The study investigates the bacterium Vibrio cholerae and its ability to attach to a host, enabling it to multiply and adding to the risk of infecting humans.
"We've discovered, through genetics, a factor that is important in the normal biology of the organism out in the environment and it is also one of the very initial factors for cholera colonization in the intestine," said Dr. Ronald Taylor, professor of microbiology and immunology at DMS who led the research. "Now that we know what the bacterium attaches to in the intestine, we can find ways to block that initial contact."
Cholera and the bacterium that causes it is found in contaminated drinking water and food, often in underdeveloped countries and refugee camps. Once the disease takes hold, it causes diarrhea, vomiting, severe dehydration and can result in death if treatment is not promptly given.

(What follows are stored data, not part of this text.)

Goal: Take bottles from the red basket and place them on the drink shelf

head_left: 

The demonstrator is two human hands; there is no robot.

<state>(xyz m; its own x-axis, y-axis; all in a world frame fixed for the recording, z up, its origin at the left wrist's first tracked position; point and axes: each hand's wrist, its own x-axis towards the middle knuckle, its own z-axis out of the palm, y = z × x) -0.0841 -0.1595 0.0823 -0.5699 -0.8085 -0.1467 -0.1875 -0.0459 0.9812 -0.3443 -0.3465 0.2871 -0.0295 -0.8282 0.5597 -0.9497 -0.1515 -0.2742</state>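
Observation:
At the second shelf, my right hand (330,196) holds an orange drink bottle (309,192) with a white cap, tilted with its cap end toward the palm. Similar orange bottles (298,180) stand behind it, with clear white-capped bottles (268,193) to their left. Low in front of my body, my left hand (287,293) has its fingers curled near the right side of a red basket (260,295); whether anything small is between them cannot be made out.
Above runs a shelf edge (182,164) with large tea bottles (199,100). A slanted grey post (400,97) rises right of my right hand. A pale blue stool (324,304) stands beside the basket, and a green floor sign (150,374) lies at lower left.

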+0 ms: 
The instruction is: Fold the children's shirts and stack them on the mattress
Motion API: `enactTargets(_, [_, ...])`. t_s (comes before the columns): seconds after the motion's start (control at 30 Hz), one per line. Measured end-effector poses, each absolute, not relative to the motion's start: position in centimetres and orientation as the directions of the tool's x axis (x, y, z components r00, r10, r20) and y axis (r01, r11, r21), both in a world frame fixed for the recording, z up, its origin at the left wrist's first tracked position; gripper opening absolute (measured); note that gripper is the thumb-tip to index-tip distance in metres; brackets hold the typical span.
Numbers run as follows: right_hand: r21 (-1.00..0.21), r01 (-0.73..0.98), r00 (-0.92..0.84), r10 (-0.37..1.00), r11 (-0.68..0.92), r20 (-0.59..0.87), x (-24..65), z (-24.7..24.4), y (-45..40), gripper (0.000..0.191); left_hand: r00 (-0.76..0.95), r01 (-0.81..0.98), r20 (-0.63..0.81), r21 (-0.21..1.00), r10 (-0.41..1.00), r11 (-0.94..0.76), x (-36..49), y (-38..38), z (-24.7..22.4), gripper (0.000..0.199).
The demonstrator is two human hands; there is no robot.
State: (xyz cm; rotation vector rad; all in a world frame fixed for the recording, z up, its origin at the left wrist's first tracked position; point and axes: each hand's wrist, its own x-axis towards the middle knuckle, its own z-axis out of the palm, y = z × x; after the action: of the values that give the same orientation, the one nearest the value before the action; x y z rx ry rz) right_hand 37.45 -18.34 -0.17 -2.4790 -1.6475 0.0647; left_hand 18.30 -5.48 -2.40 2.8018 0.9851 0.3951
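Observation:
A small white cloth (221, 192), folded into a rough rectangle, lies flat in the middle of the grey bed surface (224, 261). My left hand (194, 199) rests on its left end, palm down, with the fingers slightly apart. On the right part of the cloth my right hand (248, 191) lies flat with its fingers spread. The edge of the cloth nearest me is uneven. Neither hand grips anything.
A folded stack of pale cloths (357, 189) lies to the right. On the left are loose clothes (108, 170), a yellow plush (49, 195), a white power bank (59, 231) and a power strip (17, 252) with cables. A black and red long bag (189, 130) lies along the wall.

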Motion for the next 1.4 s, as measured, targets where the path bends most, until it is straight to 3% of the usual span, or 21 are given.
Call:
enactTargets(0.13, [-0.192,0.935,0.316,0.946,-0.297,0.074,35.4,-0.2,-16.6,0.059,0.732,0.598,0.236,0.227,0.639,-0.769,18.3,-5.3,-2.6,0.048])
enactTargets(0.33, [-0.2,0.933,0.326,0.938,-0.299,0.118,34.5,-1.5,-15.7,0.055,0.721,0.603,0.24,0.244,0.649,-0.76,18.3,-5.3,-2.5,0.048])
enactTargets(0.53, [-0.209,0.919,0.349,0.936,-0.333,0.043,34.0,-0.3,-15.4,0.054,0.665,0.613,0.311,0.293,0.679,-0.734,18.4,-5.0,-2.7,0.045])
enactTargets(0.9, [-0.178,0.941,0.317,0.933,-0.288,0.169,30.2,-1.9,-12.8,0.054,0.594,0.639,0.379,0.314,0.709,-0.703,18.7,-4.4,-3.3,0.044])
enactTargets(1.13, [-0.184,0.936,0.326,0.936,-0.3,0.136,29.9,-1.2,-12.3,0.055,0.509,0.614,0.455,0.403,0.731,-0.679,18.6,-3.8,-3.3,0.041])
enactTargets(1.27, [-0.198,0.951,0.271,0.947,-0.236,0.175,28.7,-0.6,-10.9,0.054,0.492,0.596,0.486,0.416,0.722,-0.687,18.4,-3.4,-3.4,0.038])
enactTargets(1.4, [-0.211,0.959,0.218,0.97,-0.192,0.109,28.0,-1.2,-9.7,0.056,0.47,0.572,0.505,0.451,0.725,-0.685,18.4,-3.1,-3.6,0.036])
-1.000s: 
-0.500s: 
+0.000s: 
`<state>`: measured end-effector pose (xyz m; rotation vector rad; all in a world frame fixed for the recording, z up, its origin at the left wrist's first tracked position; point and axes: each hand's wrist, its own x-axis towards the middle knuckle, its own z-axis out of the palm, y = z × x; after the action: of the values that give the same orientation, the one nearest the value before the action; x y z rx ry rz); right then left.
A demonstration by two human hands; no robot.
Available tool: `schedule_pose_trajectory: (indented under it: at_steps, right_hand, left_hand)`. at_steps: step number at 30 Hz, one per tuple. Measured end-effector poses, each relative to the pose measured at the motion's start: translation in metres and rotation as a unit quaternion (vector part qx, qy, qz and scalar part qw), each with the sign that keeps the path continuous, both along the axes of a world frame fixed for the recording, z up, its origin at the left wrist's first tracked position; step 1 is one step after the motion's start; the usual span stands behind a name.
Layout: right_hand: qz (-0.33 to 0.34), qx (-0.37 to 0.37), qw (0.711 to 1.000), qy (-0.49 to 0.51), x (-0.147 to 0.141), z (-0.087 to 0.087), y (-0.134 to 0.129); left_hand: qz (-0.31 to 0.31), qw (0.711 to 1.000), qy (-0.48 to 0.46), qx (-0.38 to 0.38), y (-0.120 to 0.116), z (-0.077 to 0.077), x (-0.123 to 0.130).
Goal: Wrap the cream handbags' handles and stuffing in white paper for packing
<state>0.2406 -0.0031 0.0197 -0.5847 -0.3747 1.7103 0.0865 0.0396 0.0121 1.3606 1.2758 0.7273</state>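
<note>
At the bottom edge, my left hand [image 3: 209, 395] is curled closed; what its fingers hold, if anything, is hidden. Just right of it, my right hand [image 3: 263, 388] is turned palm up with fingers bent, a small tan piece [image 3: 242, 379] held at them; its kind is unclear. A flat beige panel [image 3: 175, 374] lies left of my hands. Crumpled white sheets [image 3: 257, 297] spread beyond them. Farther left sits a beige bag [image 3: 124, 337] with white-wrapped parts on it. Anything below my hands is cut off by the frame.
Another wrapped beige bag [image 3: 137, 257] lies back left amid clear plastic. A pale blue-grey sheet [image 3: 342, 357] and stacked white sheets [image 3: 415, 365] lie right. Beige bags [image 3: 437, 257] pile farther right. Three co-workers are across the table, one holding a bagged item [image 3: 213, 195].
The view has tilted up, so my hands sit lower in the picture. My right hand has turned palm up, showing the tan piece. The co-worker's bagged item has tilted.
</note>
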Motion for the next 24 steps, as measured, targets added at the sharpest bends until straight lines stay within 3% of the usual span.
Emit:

In 2001 alone, 28 countries reported over 40 outbreaks of cholera to the World Health Organization, resulting in the deaths of thousands.
Large outbreaks are often traced back to contaminated water supplies that are commonly associated with algal or zooplankton blooms. For the V. cholerae bacterium to infect someone with cholera, the bacterium often binds to plankton in the aquatic environment before it arrives at the human intestine via contaminated food and water sources. V. cholerae attaches to the outer surface of plankton, made up of a carbonate substance called chitin. Once attached to the plankton's chitin, the bacterium thrives on the carbon and multiplies. Humans do not have chitin in the surface of intestinal cells, where the bacterium takes hold, and researchers have been searching for another substance that could be responsible for playing a role in attachment.
In the study, Taylor and colleagues screened cultured intestinal cells and found mutant bacteria that had trouble binding to the intestinal cells. One mutant strain of V. cholerae lacks a gene that enables it to properly bind with a sugar called GlcNAc. When they compared it with normal, wild-type V. cholerae bacteria, the researchers found that the protein encoded by this gene provided normal bacteria the ability to attach to the GlcNAc on cells. The team verified that the GlcNAc in the intestine initiates the attachment and colonization of the bacteria by testing the mutant strain on zooplankton and cultured intestinal cells in vitro as well as in an in vivo cholera model.